Le sens du mouvement du câble est celui de la flèche F (en direction de la gauche sur le dessin). À la montée, la chariot à tendance à glisser sur le câble dans le sens opposé à droite (puisque la gravité "tire" le chariot en direction du bas). Mais le "frottement" (la déformation) du câble par l'appui de la came
10 entraîne cette came avec ce même câble en direction de la montée (gauche). La came va exercer une rotation dans le sens des aiguilles d'une montre autour de l'axe
8 et va serrer ainsi davantage le câble contre la butée
11. Cela fonctionne comme un
levier de serrage.
Donc plus la pente est forte, plus le serrage est intense puisque que la came va plus s'enfoncer dans le câble et donc le serrer . Un faible ressort (jaune) permet à la came de toujours s'appuyer contre le câble même si elle ne le serre pas. Le ressort n'a aucun rôle dans la force exercée par la came. C'est donc une pince où le câble est serré par "lui-même "(combiné à la pente de la ligne et à la masse du véhicule), donnant ainsi son nom de pince à
auto-serrage.
À le montée (le câble se dirige à gauche), c'est le levier 7 et la came 10 qui permettent de serrer le câble. En descente, c'est le levier 15 et la came 13 qui viennent serrer le câble.
Lors du
débrayage, deux rails
12 et
12' viennent appuyer les leviers
7 et
15. Les leviers passent de la position fermée (bleu clair) à la position ouverte (bleu foncé). Les cames
10 et
13 exercent une rotation autour de l'axe
8 et
16 et desserrent ainsi le câble.
Pour l'
embrayage, le chariot accélère sur une pente inclinée et rejoint le câble. Les rails
12 et
12' s'éloignent pour permettre à la pince de se "serrer" par elle-même (!!!)
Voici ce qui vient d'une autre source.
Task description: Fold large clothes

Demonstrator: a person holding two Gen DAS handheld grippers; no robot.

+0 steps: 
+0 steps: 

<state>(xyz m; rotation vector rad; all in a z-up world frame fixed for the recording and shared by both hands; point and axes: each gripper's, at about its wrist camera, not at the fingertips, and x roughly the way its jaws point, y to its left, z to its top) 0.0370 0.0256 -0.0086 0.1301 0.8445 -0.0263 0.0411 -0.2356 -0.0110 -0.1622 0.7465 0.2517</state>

Giovanola et son premier tsd2
Les Ateliers de Constructions GIOVANOLA Frères Sa Monthey en acquirent rapidement une licence en vue de se lancer prochainement dans les marchés des remontées mécaniques débrayables, marché en plein boum qui a démarré en 1945 avec l'ouverture du tsd2 de Flims.
Fin 1948, la société du Télé-siège Évian-Thollon fut intéressée par ce projet de tsd2 (probablement car son coût en tant que prototype était moins cher que les modèles fabriqués par Von Roll). L'équipement, dont la construction fut entamée en 1949, inaugura un partenariat entre la British Ropeway Engineering Company (Breco) (via son représentant français : la STIME) et Giovanola qui testa ainsi ici la nouvelle pince à auto-serrage.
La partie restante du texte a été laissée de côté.